* **Aim of the exercise**:
Print, exactly as they appear in the listing below, the lines from the line with "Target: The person" to the line with "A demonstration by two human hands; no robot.", with both end lines kept.

--*--

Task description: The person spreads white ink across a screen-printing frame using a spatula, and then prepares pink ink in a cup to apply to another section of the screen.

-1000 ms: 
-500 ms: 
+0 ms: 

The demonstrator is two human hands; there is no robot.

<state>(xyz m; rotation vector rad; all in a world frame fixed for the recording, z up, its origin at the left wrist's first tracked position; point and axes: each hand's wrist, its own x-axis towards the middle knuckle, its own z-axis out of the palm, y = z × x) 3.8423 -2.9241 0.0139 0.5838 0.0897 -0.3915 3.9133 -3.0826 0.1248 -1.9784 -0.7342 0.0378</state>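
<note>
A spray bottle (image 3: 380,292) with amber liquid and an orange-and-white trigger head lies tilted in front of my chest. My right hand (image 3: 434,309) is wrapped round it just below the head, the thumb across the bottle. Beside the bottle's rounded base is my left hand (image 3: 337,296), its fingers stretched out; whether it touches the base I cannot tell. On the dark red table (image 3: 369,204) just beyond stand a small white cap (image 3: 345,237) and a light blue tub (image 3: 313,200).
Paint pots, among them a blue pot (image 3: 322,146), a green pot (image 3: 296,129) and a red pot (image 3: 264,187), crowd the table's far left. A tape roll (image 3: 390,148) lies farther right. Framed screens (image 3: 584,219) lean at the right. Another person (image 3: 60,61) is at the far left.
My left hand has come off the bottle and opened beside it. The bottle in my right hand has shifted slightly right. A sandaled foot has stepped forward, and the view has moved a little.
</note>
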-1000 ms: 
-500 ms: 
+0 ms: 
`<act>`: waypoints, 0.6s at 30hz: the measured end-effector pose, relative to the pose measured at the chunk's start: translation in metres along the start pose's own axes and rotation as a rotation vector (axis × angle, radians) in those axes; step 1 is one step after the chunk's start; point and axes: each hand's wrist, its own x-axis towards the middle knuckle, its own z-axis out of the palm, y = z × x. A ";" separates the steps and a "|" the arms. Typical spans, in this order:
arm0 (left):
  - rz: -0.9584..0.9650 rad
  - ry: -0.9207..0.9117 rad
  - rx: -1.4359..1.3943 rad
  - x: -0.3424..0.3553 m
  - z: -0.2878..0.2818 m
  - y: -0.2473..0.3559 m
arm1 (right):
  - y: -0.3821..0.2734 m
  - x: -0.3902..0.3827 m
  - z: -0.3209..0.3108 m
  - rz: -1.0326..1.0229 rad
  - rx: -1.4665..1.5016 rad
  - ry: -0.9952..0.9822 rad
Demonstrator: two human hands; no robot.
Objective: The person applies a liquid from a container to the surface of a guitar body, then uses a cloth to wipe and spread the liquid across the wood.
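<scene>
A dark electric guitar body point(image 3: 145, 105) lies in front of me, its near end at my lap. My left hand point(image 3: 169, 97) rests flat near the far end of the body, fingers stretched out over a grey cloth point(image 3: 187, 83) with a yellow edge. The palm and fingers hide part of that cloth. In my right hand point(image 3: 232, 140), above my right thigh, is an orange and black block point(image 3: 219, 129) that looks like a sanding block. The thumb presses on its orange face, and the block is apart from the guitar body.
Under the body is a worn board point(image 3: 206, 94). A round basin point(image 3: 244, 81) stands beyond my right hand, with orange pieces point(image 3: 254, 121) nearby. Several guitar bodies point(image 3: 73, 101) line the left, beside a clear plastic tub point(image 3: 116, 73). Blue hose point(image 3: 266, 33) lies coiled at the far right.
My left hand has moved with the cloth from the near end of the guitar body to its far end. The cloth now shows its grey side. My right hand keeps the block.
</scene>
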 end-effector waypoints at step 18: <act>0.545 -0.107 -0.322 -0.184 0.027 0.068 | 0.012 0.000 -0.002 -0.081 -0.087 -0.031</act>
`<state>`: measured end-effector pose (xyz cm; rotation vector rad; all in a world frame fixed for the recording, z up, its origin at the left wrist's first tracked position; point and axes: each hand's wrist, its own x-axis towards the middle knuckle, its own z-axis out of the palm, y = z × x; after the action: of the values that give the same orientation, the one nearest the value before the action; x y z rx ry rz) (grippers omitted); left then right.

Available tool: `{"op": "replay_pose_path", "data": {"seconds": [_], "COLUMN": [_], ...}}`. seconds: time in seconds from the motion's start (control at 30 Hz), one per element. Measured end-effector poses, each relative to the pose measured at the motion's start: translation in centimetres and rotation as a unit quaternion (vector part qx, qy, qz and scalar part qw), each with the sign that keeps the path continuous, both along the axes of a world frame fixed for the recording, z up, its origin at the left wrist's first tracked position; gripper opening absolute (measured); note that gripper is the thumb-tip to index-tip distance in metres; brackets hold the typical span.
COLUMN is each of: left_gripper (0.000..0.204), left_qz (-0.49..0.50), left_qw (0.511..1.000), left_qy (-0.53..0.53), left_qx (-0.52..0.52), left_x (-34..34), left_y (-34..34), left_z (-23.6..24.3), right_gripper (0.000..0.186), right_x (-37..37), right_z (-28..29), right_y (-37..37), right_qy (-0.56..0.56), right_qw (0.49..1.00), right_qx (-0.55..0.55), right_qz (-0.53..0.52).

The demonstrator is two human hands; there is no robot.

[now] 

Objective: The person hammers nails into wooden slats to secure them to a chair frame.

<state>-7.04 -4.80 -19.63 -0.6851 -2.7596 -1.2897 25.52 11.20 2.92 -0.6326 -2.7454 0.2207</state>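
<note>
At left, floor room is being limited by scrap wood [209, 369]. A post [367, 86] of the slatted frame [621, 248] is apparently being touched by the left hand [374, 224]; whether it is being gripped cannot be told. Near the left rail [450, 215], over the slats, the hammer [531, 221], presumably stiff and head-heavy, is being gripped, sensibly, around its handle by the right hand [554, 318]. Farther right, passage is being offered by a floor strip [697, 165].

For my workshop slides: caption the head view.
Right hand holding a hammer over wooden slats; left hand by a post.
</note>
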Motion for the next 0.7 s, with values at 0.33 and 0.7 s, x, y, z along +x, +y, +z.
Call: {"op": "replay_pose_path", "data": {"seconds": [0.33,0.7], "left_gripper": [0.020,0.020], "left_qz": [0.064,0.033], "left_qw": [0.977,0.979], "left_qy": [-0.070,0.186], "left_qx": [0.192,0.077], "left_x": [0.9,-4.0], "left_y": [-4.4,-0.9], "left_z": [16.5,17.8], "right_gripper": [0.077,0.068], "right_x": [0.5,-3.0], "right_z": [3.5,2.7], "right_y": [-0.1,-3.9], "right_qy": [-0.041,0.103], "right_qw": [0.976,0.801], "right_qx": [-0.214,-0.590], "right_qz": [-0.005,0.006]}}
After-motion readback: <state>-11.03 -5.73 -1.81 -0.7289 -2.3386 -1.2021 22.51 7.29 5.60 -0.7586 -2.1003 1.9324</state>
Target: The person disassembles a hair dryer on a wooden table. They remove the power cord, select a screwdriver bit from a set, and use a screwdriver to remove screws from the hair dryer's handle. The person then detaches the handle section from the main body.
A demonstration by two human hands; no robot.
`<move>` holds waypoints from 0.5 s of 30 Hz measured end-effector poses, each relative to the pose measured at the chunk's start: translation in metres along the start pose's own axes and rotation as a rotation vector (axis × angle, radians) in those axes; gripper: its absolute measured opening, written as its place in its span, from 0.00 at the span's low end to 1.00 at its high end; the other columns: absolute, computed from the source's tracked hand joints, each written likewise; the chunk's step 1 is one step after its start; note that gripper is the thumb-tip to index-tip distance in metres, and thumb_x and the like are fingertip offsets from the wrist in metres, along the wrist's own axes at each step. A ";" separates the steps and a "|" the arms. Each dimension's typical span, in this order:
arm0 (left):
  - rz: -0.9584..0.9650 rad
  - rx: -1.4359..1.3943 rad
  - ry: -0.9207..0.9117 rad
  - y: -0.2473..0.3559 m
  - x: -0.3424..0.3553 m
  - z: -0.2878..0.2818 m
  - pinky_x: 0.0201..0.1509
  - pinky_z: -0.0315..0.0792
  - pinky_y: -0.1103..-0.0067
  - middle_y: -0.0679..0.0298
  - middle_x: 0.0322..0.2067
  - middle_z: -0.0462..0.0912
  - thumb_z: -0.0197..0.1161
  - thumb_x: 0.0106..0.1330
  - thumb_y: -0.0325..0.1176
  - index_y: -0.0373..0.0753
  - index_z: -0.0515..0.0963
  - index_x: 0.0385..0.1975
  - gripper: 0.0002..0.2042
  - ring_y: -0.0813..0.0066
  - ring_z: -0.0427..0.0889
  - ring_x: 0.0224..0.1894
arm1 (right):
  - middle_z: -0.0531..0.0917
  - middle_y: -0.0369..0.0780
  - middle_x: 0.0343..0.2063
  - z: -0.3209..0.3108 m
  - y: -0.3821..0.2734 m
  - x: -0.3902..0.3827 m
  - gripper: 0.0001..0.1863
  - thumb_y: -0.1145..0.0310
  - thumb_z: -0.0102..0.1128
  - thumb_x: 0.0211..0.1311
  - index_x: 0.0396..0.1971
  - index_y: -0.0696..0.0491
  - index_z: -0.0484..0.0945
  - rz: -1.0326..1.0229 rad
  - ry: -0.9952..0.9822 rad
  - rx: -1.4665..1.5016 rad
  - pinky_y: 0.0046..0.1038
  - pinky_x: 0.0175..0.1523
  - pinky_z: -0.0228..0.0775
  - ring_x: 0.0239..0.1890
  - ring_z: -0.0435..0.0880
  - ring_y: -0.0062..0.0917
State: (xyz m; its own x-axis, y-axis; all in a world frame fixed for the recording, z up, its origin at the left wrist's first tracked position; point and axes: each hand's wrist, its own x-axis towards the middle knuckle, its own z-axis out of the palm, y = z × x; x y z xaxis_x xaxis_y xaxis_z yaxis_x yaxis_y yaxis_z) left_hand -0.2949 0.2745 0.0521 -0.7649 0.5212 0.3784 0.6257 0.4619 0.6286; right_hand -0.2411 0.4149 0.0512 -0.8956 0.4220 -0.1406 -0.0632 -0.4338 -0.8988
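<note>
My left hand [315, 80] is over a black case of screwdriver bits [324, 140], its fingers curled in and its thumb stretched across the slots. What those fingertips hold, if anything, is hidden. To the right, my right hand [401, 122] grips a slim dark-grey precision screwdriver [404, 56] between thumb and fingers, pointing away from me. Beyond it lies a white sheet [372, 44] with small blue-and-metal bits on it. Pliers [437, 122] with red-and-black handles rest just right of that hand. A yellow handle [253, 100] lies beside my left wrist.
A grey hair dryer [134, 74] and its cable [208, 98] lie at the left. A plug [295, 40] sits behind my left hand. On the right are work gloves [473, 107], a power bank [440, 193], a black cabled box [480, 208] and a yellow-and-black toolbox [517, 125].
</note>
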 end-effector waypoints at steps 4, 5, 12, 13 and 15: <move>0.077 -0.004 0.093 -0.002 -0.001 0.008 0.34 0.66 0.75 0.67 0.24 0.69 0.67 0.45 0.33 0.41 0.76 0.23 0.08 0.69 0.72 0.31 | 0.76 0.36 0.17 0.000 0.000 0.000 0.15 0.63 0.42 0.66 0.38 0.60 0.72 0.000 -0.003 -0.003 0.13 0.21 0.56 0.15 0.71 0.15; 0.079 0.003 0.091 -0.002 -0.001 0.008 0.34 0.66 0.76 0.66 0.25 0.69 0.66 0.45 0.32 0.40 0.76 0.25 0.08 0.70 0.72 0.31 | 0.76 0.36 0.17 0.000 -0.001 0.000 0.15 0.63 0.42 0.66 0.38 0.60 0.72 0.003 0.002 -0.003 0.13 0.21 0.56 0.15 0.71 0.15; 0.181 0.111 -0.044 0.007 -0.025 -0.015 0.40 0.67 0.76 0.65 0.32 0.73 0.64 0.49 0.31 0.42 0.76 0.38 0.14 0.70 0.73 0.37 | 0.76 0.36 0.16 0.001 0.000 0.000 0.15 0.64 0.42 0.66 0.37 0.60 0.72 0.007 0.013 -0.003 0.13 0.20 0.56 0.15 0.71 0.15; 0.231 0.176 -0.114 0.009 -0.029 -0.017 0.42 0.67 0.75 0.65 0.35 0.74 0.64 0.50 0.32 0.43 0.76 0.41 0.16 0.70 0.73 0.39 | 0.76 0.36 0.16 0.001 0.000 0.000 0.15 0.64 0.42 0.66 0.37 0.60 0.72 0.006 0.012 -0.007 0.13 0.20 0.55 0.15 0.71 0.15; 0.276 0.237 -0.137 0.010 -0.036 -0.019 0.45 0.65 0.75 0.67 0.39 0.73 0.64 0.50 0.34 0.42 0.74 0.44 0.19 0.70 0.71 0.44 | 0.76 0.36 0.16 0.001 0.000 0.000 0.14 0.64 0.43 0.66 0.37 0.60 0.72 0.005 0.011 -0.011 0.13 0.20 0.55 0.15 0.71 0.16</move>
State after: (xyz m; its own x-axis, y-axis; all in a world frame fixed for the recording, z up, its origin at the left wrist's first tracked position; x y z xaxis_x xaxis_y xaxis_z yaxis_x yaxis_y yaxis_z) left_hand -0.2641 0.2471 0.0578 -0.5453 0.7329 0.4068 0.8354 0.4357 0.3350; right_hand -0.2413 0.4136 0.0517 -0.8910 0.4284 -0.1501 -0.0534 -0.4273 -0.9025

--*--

* **Output for this exercise**:
Target: The person disassembles a hair dryer on a wooden table. They remove the power cord, select a screwdriver bit from a set, and use a screwdriver to remove screws from the hair dryer's handle. The person then detaches the handle section from the main body.
A demonstration by two human hands; no robot.

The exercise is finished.